Americans Want Companies to Focus on Employees' Needs, Survey Finds

Americans Want Companies to Focus on Employees' Needs, Survey Finds

American workers believe corporations need to shift from an exclusive focus on meeting the needs of shareholders to meeting the needs of all stakeholders, including employees, a report from JUST Capital finds.

Based on surveys of nearly ten thousand people, the report, Roadmap for Corporate America: JUST Capital's 2017 Survey Results (24 pages, PDF), found that 62 percent of respondents said they distrusted corporations; 47 percent believed that business behavior was headed in the wrong direction; and 69 percent said companies care most about shareholders, compared with 22 percent who said they care most about customers and 9 percent who said they care most about employees. The surveys also found that 80 percent of respondents feel that companies don't share enough of their success with their employees, while 58 percent gave U.S. corporations a "C" (32 percent) or "D/F" (26 percent) grade on their performance in meeting employees' needs.
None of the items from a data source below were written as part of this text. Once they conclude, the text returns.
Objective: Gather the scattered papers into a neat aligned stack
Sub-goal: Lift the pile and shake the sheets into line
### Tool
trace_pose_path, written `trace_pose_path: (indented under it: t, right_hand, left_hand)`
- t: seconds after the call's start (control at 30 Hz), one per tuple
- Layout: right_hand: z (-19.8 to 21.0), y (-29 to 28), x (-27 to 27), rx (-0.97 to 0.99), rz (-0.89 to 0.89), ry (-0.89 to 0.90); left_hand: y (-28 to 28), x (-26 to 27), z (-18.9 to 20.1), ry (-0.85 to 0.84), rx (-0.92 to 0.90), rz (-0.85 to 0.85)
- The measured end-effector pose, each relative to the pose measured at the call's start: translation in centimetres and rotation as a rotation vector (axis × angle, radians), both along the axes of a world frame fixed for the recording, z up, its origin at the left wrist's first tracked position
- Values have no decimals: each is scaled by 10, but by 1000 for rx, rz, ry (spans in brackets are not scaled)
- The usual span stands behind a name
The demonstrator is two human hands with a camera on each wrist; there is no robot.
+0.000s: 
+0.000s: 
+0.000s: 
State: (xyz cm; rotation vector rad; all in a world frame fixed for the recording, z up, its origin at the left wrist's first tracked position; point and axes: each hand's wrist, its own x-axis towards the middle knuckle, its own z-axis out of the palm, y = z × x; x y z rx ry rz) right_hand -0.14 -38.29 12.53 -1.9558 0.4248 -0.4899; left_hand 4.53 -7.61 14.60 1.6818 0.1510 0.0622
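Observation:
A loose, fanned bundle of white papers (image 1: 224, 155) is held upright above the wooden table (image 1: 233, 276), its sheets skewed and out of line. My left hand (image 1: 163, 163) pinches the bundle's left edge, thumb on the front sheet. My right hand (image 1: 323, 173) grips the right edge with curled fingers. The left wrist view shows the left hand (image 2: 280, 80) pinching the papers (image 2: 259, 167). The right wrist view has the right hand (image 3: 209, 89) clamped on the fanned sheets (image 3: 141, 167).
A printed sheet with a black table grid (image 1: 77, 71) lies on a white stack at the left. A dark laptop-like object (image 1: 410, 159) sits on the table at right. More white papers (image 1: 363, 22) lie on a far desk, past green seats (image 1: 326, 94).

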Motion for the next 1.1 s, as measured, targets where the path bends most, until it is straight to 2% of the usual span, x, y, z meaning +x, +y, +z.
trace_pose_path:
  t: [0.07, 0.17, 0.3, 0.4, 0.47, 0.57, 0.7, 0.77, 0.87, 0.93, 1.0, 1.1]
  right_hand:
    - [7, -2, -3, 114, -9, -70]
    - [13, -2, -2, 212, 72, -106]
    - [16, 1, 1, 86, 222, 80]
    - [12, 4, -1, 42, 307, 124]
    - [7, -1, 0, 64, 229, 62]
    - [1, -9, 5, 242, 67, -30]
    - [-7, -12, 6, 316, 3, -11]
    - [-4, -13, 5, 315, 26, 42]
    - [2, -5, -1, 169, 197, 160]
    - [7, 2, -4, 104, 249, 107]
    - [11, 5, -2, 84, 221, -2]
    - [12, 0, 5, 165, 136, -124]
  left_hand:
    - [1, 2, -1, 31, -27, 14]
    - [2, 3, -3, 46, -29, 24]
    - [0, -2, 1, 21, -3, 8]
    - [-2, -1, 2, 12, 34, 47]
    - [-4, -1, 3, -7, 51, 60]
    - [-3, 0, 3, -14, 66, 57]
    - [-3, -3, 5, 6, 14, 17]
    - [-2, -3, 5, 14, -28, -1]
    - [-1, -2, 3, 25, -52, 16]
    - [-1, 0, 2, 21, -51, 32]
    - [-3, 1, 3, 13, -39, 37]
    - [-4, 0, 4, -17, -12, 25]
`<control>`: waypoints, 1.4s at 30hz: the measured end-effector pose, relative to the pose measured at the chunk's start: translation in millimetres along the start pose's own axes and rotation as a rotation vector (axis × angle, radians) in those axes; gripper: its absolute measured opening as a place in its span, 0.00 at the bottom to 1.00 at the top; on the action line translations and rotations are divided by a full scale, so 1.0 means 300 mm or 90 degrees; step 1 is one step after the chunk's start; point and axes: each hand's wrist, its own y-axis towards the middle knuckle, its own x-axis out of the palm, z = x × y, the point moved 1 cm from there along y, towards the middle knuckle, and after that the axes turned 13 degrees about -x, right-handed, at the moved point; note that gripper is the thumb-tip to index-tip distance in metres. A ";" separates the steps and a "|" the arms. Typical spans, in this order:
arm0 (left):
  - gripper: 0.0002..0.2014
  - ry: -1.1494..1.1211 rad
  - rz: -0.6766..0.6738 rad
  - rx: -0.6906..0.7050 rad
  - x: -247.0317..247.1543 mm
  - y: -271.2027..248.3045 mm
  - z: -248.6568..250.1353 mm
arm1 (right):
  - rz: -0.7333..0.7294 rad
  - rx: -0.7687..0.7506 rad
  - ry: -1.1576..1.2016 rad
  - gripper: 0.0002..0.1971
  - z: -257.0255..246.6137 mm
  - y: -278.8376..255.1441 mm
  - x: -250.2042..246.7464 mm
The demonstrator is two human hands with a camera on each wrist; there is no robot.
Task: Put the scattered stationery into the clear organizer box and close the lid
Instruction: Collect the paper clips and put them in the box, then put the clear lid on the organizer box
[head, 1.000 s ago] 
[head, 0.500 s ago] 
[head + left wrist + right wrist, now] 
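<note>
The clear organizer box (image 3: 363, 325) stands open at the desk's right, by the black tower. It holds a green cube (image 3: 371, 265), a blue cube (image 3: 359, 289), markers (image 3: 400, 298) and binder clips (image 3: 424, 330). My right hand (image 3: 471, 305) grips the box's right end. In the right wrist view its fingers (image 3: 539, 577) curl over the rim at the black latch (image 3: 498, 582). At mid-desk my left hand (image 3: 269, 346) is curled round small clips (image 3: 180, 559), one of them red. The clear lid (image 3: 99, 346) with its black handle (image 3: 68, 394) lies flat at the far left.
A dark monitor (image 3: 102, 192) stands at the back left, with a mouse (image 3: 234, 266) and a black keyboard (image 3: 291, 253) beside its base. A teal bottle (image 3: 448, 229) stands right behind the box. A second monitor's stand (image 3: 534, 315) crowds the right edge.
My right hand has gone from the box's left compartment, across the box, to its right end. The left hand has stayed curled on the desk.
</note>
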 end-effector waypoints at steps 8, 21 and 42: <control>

When asked what they would like to see companies prioritize, survey respondents said that putting workers first (23 percent) is more important than job creation (10 percent) or putting shareholders and management (6 percent) first. In addition, 79 percent said they would settle for a smaller paycheck to work at a more "just" company — one that believes in fair pay and equal treatment for all workers, creates good jobs, understands the value of strong communities, and is committed to a healthy planet — while 85 percent said they would pay a little more to buy a product from a company perceived as being more just. The survey also found that paying a living wage or fair wage was the most important worker-related issue for respondents regardless of ideology, party affiliation, age, gender, or income level.

"I expected to see wild swings on issues of greatest importance," said Martin Whittaker, CEO of Just Capital, a nonprofit co-founded by hedge fund billionaire Paul Tudor Jones II. "But whether it was political or economic or other cuts of the data....people, for the most part, just want companies to treat people as  human being[s]....That's table stakes."